A team of Customs officers accidentally came a consignment of drugs, a hundred kilos of Burmese heroine in ten cardboard boxes, which gave the Drug Squad an opportunity to setup a trap by following "the boxes of drugs to the customer who had paid for them" - effectively rolling up the Singapore end of the operation. Well, that didn't happen. The boxes were delivered to a shabby apartment on the eighth floor of a building and were left behind there, but the address was known known to the police. So they made their preparations: CCTV cameras were installed in the hallway and the apartment was under constant police observation, but the boxes were never retrieved from the apartment.

After a week passed, they called off the operation and the police-detective in charge was given to order to enter the apartment in order to retrieve the heroine. But that's when they made a startling discovery: the apartment was empty and the boxes, alongside the drugs, had vanished into thin air!

Zhang is great form and figures out both the method and the culprit based on the CCTV footage and the pesky security on the reinforced front-door of the apartment, which offers the reader with the same opportunity. And that makes this one of the better and most rewarding stories from this collection.

The penultimate story in the collection, "Inspector Zhang Goes to Harrogate," is a fun one. Zhang's wife arranged a holiday to England for his birthday and the main attraction of this present is attending a mystery writers' conference, where he meets a hated writer and publisher, Sean Hyde, who sold over a million ebooks by selling them "for less than the price of a cup of coffee" - which is resented by a lot of people. They claim Hyde is "devaluing books" by selling them so cheaply, but he merely suggested agents and publishers needed to adept to a changing market. Or that some of his vocal colleagues should supply better written books at the right price, because badly written, over priced schlock was doomed to fail. So this made him not the most popular speaker at the conference.

But the situation takes a dramatic turn when Hyde's body is found in his hotel room, hanging from the bathroom door, in what appears to be a suicide: a maid was outside in the corridor outside and saw nobody leaving the room after hearing a thud. So nobody was present when he apparently hung himself. However, this is, technically speaking, not a locked room, because the door was not locked from the inside and the bathroom window was open. It's one of those alibi breaking stories that strongly reminded me of one or two similar tales from Case Closed (e.g. Vol. 57), but it's a fun one, which is strengthened by the setting and the background that delved into ebook publishing. An area not yet widely explored by mystery writers. So this story may very well be an original in that regard.

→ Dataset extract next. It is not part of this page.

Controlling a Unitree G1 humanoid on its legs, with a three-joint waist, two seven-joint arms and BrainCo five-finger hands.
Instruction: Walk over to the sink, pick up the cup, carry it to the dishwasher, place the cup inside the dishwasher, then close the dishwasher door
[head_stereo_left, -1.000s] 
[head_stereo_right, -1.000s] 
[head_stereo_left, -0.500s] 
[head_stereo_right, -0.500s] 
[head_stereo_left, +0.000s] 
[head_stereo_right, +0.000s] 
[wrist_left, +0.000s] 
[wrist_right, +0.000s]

Finally, there's "Inspector Zhang and the Island of the Dead," which sounds very grim and promising, but the setting, Sentosa Island, is a popular resort that was associated in a dark and distant past with piracy. However, that has very little to do with the story at hand. A domestic affair dressed up as a botched burglary: Dr. Samuel Kwan was found stabbed to death in his study by his wife and Dr. Mayang. They heard a scream emanating from the study, but the door was locked and they had to go round the house to discover that one of the windows of the backdoor had been broken. But this apparently botched burglary turns into another alibi breaking story when Zhang learns the house was a divided one with a divorce in process.

So, not a bad story, but I expected something better from both the title and the last story in this collection, which really should have had a (strong) impossible crime.

In any case, I genuinely enjoyed The Eight Curious Cases of Inspector Zhang, which may not have always been perfect or played entirely fair, but, as a whole, the book offers a great band of tribute stories to the locked room mystery and the classic detective story – exemplified in the character of Zhang. His presence and enthusiastic love for detective stories made even the weaker stories fun to read. Hopefully, this is not the last time we got to see him take charge of a curious case involving locked room murders, baffling disappearances that appear to be completely impossible or destroying a cast-iron alibi of a guilty person. All the while he's happily chattering away about Carr, Christie and Doyle.